**Collection entries:**
---------------

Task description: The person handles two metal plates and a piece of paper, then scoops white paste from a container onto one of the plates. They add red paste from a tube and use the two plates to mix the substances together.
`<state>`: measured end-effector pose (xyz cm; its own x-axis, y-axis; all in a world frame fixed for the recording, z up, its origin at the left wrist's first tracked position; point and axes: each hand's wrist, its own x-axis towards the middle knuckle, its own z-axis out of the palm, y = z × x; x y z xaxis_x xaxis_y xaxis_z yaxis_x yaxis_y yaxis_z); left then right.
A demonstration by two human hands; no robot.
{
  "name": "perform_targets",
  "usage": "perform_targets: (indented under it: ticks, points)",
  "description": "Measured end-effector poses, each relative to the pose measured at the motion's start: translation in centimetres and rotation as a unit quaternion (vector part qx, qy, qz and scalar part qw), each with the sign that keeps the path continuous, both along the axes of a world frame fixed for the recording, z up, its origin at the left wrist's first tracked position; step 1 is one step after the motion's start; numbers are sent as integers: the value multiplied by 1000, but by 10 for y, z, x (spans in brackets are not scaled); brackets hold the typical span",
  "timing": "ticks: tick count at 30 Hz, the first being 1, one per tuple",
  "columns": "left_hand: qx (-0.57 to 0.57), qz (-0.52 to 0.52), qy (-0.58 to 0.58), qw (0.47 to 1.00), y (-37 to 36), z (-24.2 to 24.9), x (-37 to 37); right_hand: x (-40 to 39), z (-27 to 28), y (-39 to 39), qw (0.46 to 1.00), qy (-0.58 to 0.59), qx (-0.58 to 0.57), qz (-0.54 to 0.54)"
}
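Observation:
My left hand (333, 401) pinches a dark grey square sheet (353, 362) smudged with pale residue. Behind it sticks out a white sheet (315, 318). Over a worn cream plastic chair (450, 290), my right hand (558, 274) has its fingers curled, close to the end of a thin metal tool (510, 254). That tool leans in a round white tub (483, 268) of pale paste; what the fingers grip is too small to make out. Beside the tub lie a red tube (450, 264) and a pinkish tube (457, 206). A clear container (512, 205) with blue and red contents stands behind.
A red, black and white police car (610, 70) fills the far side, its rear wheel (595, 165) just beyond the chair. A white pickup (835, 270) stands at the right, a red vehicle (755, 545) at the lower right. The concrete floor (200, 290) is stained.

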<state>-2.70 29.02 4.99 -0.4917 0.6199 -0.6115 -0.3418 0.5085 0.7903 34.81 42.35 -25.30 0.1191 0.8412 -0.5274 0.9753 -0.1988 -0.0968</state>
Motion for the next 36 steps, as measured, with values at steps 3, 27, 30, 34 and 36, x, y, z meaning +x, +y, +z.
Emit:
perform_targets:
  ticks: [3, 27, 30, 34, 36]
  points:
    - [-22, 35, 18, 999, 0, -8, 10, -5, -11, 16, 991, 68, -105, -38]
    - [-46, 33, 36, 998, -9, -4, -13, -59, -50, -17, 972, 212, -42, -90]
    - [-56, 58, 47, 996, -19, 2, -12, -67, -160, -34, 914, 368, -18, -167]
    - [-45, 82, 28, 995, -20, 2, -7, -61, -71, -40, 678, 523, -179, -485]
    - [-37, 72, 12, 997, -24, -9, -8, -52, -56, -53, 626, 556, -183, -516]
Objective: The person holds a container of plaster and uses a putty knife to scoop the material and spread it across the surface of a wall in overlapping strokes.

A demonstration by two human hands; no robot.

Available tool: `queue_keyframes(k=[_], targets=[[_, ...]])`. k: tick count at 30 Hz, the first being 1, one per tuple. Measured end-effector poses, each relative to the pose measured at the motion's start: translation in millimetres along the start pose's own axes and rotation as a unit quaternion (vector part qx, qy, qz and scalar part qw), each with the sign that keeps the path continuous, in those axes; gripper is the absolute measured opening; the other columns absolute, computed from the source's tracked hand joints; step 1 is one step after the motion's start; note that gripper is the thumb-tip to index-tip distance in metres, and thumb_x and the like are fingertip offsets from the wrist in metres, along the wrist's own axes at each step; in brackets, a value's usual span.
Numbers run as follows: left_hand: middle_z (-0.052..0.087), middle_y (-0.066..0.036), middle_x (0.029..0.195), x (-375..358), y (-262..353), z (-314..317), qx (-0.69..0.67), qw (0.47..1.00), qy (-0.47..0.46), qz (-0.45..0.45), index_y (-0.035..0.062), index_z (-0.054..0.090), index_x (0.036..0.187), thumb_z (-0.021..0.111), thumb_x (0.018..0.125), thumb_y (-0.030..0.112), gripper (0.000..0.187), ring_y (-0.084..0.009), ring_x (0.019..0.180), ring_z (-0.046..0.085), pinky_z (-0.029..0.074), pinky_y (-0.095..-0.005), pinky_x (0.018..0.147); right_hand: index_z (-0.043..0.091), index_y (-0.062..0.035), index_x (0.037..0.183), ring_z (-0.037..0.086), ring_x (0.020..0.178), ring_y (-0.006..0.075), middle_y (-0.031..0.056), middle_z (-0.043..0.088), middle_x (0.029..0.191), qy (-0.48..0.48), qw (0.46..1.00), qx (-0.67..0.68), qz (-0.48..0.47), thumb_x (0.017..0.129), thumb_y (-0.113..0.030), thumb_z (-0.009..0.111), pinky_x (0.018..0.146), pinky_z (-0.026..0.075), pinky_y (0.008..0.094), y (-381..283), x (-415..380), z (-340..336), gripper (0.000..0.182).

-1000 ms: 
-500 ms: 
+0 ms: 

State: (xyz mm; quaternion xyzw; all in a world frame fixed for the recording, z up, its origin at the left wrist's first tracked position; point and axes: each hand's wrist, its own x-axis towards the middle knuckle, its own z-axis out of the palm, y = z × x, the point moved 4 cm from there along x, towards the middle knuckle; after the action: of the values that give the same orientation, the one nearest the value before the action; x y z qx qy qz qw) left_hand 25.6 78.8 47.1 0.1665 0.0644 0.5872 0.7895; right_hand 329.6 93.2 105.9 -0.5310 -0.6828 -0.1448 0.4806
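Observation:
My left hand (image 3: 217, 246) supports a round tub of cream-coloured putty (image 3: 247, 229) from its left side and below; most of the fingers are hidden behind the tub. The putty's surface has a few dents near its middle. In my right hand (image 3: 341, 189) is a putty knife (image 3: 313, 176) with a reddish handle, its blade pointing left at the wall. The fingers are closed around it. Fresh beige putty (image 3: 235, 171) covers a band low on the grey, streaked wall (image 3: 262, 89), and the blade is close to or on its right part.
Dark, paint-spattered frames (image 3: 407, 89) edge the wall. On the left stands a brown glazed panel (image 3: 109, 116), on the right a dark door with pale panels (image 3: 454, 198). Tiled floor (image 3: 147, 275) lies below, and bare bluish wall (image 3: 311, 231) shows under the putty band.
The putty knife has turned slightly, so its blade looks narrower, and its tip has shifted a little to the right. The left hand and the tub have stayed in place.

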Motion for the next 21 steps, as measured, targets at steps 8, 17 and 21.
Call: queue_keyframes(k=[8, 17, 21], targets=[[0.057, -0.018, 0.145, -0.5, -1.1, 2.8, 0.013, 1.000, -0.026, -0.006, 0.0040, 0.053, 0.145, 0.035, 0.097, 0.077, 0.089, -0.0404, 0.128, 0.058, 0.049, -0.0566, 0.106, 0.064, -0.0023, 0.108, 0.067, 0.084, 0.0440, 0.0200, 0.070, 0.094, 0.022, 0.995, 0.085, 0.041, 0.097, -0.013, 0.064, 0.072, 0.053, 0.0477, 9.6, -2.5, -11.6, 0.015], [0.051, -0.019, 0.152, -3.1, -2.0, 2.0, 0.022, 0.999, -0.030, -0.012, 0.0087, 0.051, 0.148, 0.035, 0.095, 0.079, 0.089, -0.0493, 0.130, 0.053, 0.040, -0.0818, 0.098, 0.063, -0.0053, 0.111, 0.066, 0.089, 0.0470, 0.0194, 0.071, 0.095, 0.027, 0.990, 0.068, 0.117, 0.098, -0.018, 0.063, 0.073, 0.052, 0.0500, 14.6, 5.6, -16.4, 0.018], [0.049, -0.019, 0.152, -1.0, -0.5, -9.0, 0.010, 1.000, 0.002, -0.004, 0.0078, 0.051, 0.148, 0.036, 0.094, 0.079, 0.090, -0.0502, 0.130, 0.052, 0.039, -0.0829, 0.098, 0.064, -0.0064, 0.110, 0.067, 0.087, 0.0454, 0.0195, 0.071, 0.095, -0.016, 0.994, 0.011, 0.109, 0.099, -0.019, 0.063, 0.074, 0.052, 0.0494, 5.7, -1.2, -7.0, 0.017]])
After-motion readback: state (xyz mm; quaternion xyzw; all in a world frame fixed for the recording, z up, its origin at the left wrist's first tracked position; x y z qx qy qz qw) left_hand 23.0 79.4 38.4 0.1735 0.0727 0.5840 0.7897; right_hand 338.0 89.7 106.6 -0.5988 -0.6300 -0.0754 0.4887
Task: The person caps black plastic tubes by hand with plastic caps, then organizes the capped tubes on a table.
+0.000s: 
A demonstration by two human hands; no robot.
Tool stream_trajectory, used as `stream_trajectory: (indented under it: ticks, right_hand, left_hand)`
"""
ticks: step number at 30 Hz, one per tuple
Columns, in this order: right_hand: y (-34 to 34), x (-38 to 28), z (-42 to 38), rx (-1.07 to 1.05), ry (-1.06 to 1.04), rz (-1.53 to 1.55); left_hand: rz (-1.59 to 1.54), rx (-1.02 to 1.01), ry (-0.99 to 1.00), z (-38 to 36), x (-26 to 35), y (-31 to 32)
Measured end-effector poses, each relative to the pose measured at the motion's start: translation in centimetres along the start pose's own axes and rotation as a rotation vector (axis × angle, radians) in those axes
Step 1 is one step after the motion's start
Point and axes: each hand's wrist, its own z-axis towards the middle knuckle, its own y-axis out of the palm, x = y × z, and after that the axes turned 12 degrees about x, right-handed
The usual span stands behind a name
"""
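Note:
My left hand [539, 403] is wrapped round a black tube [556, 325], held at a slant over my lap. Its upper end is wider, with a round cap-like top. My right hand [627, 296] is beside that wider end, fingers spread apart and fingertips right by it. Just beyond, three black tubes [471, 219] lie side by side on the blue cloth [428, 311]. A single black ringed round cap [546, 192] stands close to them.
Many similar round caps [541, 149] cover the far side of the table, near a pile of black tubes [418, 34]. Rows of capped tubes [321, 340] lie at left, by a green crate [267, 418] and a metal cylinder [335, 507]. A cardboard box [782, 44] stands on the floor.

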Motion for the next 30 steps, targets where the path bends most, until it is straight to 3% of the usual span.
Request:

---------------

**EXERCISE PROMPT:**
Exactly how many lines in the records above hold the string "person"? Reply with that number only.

**WRITTEN REPLY:**
3